Anya is the literalist of the party. She’s a soldier who prides herself on her directness and ability to solve problems. She rejects evidence in favour of storylines that jibe with her sense of what’s possible. When they discover a video made by a previous party (all men that time–it didn’t turn out too well, so maybe all women this time?) that shows the human form disintegrating and reintegrating, Anya turns away from it and says she doesn’t need to see it again. She knows it’s a trick. Annihilation is at its weakest whenever it slows its stream of ideas to present a foil, this touchstone to a more tangible form of satire. Its other characters are down with the sickness. All save Anya, who tries, as too many people viewing this film (or reading The Waves, or watching Tarkovsky) will try, to “figure it out.” I would argue that it’s not all that difficult to figure out what’s happening in the film, if you want to. There is a beginning and an end and none of that’s terribly surprising. We’ve been on literal journeys like this a lot. The picture silences Anya with a creature that is itself learning to speak. This beast is the embodiment of Poe’s Raven: ask it if your lover is due to return and the bird will simply say “nevermore.” Whatever you ask this beast of Garland’s, which has no corollary in the Jeff VanderMeer book on which Annihilation is based, it replies, “Help me.” The act of asking is the poet’s device for accessing melancholy. Reframe your questions however you want, the beast only has one answer.

What’s impressive is Annihilation‘s willingness and ability to evoke the soul-sickness that leads to great moments of art, great moments of self-destruction, and an equation of the two. Its heroes suffer from cinematic time: years can pass and outside the theatre it’s a mere two hours. They suffer, too, from this idea that you can enter into a space, experience something that is entirely alien, and then re-emerge struggling to articulate the crucible of your experience. How many versions of your old selves have you left behind in a museum, a theatre, a concert hall, a book? Is it a thousand? How many new versions have emerged into the uncanny bright of the day outside? And if the most beautiful thing an audience experiences is the recognition that what is beautiful will die, at what point does the audience understand that this is only an appreciation at last of their own romance with self-destruction? Yes, you will die. Good.
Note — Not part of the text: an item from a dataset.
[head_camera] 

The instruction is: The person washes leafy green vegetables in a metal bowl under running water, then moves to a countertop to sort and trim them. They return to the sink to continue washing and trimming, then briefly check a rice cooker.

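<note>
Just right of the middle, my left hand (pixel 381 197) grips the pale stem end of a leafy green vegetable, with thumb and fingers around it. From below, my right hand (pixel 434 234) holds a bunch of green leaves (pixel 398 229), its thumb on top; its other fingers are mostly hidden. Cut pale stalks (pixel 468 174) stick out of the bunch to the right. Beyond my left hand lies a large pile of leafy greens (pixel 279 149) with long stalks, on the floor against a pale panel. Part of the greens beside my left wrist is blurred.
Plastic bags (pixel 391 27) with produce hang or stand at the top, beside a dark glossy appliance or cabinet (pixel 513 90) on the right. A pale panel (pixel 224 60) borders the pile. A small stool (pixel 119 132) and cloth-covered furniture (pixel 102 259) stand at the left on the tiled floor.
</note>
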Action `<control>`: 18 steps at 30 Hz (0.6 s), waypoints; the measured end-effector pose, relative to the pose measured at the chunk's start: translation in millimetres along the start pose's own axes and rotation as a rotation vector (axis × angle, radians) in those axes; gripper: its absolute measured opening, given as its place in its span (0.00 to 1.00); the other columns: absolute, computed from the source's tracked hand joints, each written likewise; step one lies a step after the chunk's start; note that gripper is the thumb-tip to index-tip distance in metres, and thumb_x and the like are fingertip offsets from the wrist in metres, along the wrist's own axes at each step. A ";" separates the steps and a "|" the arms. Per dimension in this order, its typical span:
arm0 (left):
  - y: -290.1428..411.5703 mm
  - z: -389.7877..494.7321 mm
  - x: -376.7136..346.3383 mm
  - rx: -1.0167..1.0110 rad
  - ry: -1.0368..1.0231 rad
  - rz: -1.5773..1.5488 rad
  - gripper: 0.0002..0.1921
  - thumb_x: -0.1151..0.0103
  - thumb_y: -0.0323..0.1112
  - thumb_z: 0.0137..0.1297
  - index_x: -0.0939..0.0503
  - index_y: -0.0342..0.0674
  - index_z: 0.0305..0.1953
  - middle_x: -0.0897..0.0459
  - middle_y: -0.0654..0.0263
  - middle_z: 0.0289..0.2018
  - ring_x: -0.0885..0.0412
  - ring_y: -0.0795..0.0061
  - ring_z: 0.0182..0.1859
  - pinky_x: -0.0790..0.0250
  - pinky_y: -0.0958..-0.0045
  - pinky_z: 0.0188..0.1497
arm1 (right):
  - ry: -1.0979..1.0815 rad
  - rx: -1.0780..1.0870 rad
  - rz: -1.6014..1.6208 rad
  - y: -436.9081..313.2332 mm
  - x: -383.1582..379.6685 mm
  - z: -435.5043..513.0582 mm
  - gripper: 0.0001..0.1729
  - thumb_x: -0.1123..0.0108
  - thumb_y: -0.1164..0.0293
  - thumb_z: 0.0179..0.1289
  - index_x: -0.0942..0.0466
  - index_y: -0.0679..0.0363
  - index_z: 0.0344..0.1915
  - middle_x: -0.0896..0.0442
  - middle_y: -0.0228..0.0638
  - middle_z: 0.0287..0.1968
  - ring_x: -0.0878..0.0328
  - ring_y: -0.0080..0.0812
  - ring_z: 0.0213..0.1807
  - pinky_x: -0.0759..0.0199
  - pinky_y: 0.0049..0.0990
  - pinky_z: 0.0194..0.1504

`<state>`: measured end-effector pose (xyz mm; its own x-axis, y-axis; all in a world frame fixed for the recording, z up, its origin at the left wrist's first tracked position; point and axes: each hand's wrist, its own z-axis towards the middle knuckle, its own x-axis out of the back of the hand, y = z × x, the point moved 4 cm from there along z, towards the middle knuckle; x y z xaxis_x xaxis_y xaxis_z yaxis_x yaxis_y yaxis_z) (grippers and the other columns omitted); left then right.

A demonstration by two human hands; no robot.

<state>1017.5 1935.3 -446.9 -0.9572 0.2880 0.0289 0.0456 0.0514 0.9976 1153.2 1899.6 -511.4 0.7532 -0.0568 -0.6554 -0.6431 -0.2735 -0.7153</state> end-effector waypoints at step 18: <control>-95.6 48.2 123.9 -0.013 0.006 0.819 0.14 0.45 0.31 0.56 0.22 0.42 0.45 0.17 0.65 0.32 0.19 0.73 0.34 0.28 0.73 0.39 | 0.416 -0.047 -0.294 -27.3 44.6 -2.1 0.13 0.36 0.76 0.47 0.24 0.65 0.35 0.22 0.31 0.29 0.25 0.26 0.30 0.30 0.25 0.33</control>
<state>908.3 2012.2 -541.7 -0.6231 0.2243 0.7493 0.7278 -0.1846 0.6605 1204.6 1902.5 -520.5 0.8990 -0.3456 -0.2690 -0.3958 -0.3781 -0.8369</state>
Something more beautiful that still looks like you will take its place. The last shot of the film is an embrace, cells mutating against the edge of a glass cup as an echo of embracing. In that moment, Annihilation is most like the breathless romantic liebestraum of Eternal Sunshine of the Spotless Mind.

This is what I said. I said, “If you survive, it’s a rare thing.” And then: “I hope you do. I don’t know you, but I’ll miss you if you go.” At the end of Stalker, the Wife delivers a soliloquy about making the choice to live with depression. She couches it in terms of marrying the Stalker, even though she knew it might cripple any offspring, might doom her to grief. She says she’d rather know a bittersweet happiness than a grey familiarity. She says she’s never regretted her choice, despite the worst coming true. “It’s life, it’s us. If there were none of those things there would be no happiness, either–and no hope.” Anyway, that’s what I said.